# What you will do:
What lines of the data hold the string "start"? Copy them all.

# Dataset content:
■ ■ ■

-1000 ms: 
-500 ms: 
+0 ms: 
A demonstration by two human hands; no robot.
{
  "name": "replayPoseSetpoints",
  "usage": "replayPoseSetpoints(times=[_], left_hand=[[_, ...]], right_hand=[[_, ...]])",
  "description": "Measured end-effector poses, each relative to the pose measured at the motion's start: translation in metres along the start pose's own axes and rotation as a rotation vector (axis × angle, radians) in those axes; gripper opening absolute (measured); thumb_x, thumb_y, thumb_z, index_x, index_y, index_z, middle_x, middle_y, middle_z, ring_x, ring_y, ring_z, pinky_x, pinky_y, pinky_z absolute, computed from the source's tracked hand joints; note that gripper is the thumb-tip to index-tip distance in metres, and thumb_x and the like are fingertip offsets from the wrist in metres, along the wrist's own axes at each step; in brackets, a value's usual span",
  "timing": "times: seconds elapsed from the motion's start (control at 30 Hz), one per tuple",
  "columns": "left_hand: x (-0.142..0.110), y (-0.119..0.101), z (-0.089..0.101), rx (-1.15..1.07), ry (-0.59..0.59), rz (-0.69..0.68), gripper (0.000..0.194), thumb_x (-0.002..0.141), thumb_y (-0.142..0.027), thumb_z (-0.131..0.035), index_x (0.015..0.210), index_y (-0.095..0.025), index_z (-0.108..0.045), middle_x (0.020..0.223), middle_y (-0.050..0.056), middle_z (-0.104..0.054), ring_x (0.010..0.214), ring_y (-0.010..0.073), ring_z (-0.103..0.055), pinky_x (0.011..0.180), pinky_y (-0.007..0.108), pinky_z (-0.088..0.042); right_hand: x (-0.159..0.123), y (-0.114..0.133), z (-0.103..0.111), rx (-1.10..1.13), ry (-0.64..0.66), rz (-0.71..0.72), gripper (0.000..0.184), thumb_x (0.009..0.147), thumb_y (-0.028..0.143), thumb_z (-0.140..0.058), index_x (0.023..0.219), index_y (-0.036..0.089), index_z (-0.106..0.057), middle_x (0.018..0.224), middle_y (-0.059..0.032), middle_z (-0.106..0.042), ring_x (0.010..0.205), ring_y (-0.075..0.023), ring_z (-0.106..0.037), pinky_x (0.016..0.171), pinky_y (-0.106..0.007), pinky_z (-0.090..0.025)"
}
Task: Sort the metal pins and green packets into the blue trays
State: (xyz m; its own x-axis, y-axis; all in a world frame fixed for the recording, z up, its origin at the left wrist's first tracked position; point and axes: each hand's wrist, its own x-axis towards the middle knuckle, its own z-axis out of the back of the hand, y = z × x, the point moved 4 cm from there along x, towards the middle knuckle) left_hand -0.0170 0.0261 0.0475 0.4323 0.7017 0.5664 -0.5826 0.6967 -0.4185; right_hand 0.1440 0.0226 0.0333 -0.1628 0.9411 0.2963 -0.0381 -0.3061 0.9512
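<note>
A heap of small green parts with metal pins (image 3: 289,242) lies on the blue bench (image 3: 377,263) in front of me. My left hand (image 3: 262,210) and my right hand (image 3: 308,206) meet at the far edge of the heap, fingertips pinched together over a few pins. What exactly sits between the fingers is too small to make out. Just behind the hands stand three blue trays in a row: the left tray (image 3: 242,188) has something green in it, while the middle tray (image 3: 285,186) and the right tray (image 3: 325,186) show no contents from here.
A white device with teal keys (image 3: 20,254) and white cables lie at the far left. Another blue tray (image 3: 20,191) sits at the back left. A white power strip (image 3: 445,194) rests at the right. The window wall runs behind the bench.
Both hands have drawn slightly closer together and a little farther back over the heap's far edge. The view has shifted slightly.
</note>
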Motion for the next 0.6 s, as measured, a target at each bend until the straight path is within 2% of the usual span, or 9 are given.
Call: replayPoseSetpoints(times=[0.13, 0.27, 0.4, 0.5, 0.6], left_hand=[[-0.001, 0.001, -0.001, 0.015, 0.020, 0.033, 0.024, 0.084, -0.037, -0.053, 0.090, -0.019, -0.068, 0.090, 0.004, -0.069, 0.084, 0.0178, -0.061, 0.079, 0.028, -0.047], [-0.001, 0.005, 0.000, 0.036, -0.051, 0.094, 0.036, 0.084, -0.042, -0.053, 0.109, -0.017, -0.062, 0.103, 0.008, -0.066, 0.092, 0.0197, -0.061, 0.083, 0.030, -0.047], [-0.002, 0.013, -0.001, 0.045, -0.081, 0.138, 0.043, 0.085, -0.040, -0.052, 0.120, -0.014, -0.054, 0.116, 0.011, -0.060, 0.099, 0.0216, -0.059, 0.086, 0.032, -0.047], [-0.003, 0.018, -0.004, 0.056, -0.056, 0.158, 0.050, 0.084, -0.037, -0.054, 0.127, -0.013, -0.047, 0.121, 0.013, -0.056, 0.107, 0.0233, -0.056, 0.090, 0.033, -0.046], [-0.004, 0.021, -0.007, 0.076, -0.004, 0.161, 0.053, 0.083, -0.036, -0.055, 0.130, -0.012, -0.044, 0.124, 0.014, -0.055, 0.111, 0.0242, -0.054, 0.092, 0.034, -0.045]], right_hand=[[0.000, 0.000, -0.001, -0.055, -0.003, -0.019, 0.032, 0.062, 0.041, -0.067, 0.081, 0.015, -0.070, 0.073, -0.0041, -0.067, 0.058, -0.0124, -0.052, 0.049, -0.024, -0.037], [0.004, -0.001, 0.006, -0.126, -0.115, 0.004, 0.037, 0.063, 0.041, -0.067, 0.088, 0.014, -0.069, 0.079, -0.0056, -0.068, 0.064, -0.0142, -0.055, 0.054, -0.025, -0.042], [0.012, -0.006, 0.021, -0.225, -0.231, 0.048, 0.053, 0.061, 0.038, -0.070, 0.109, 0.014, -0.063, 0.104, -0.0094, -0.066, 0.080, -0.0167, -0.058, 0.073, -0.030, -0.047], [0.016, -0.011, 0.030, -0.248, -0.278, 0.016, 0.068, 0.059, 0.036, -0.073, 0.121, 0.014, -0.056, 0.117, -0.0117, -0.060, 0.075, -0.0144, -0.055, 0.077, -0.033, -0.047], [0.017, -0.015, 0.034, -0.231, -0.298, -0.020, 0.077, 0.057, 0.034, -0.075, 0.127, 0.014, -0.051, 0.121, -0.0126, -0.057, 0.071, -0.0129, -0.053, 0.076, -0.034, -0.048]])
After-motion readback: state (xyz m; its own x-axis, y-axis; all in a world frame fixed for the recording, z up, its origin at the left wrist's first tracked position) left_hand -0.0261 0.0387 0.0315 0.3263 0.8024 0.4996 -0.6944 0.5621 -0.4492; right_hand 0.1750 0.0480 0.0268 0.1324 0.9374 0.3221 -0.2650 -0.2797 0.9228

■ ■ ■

# Task result:
  "description": "Measured end-effector poses, each relative to the pose measured at the motion's start: translation in metres along the start pose's own axes and rotation as a rotation vector (axis × angle, radians) in those axes; gripper opening absolute (measured); thumb_x, thumb_y, thumb_z, index_x, index_y, index_z, middle_x, middle_y, middle_z, ring_x, ring_y, ring_z, pinky_x, pinky_y, pinky_z absolute, computed from the source's tracked hand joints; note that gripper is the thumb-tip to index-tip distance in metres, and thumb_x and the like are fingertip offsets from the wrist in metres, along the wrist's own axes at each step; in brackets, a value's usual span",
  "timing": "times: seconds elapsed from the motion's start (control at 30 Hz), one per tuple",

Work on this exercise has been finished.